▶ **WORK INSTRUCTION**:
Find the word "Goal" below. Copy each line that has it.

□ □ □ □

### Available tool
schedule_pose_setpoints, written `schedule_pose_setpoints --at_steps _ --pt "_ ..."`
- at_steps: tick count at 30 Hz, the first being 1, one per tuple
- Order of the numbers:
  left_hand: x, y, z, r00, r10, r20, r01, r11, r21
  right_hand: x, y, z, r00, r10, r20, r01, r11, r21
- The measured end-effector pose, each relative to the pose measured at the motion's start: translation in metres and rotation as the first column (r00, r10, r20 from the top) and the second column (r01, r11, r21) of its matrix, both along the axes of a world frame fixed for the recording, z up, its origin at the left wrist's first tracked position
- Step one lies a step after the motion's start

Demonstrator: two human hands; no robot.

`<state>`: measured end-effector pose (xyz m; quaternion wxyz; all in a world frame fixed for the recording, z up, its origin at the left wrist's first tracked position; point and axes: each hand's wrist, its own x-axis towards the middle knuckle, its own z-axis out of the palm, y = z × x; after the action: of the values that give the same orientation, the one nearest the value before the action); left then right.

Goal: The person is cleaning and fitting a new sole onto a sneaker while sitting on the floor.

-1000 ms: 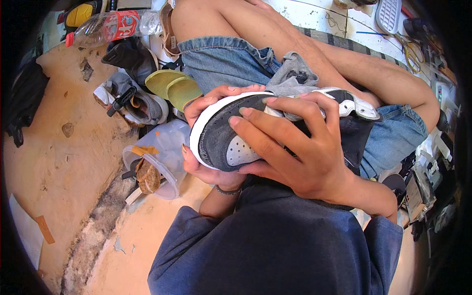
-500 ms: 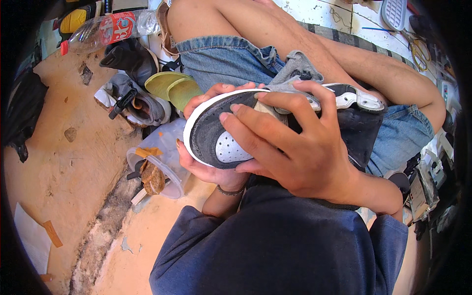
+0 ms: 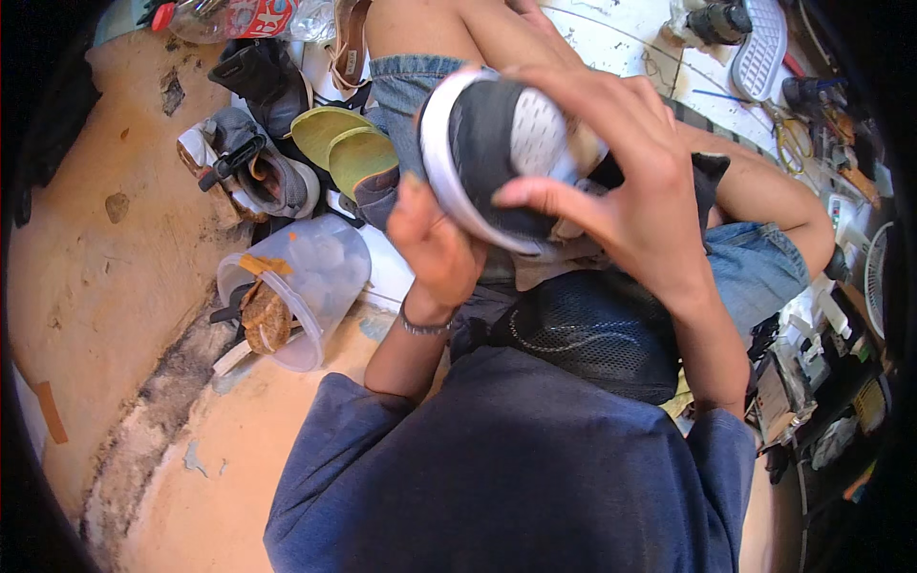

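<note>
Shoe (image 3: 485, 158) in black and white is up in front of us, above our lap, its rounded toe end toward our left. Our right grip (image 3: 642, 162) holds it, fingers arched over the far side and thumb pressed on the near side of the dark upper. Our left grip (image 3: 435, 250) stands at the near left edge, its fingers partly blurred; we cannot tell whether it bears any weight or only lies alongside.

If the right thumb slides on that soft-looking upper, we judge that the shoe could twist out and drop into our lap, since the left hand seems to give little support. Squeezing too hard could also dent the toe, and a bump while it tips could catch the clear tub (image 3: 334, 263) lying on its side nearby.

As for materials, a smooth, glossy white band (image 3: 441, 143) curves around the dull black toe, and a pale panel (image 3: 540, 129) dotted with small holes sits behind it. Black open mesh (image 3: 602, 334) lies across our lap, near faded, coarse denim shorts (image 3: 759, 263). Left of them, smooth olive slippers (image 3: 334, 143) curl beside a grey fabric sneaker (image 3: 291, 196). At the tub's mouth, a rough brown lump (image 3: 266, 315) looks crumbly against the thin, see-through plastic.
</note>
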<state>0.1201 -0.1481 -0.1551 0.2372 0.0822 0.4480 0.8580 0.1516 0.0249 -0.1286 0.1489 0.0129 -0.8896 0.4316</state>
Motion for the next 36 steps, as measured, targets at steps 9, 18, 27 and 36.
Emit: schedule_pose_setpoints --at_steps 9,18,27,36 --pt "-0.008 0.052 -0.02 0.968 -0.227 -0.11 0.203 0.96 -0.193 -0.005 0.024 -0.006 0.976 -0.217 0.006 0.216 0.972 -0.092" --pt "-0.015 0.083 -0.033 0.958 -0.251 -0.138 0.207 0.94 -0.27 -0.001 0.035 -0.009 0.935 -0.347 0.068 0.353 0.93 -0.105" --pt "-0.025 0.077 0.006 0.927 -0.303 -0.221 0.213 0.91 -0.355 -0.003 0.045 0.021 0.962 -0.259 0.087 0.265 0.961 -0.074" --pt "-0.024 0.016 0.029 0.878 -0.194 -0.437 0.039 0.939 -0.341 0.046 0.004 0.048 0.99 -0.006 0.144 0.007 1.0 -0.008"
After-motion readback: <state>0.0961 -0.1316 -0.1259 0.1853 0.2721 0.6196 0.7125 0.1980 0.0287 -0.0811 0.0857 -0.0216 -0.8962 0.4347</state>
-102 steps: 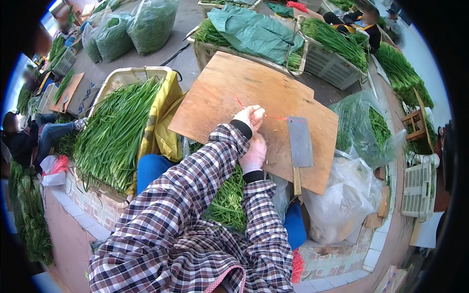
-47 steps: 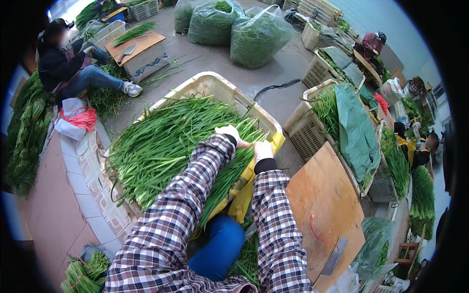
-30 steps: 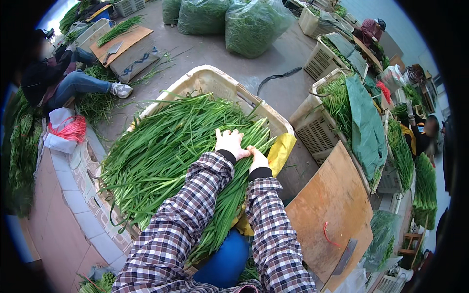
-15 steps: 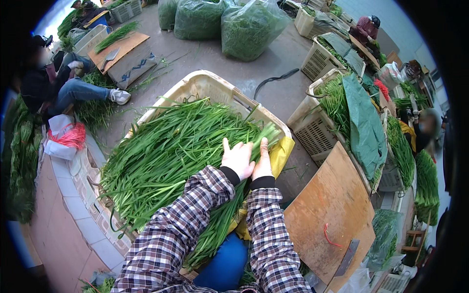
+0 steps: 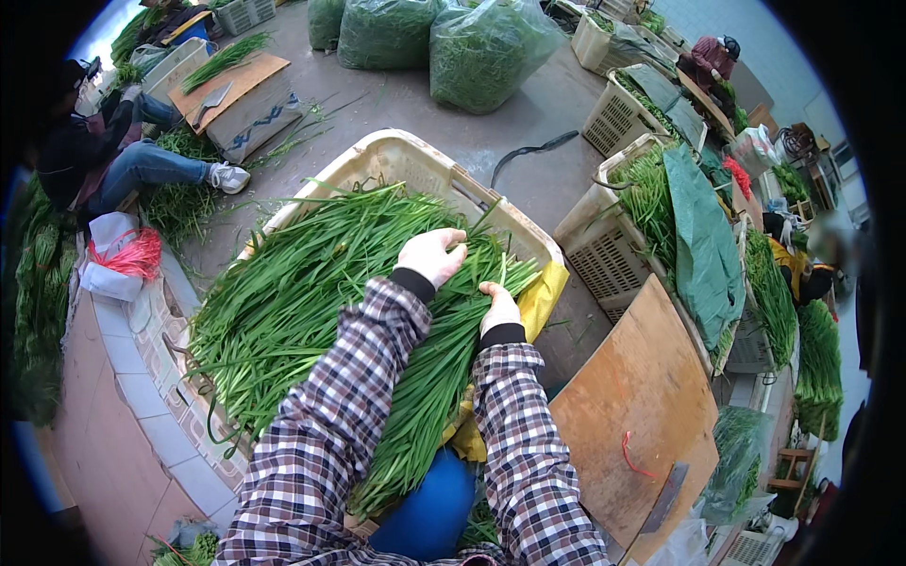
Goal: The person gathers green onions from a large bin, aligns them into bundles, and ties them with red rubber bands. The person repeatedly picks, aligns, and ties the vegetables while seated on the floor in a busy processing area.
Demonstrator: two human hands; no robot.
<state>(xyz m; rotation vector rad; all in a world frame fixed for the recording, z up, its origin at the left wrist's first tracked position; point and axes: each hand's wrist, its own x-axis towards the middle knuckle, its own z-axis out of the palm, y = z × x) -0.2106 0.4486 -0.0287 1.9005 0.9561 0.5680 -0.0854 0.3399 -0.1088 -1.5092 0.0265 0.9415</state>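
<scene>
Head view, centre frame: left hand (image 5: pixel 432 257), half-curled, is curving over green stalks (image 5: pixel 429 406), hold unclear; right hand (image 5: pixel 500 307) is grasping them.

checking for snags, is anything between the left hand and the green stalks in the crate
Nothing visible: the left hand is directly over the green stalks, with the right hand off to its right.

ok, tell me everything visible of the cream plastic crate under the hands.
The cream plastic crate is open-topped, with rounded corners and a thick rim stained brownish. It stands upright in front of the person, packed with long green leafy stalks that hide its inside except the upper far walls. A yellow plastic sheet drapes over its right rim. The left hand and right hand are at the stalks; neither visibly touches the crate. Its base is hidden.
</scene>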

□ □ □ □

▶ **ANSWER TO THE PROBLEM**:
Goal: The person is cleaning and fitting a new sole onto a sneaker while sitting on the floor.
Goal: The person gathers green onions from a large bin, aligns them into bundles, and ties them with red rubber bands. The person repeatedly picks, aligns, and ties the vegetables while seated on the floor in a busy processing area.

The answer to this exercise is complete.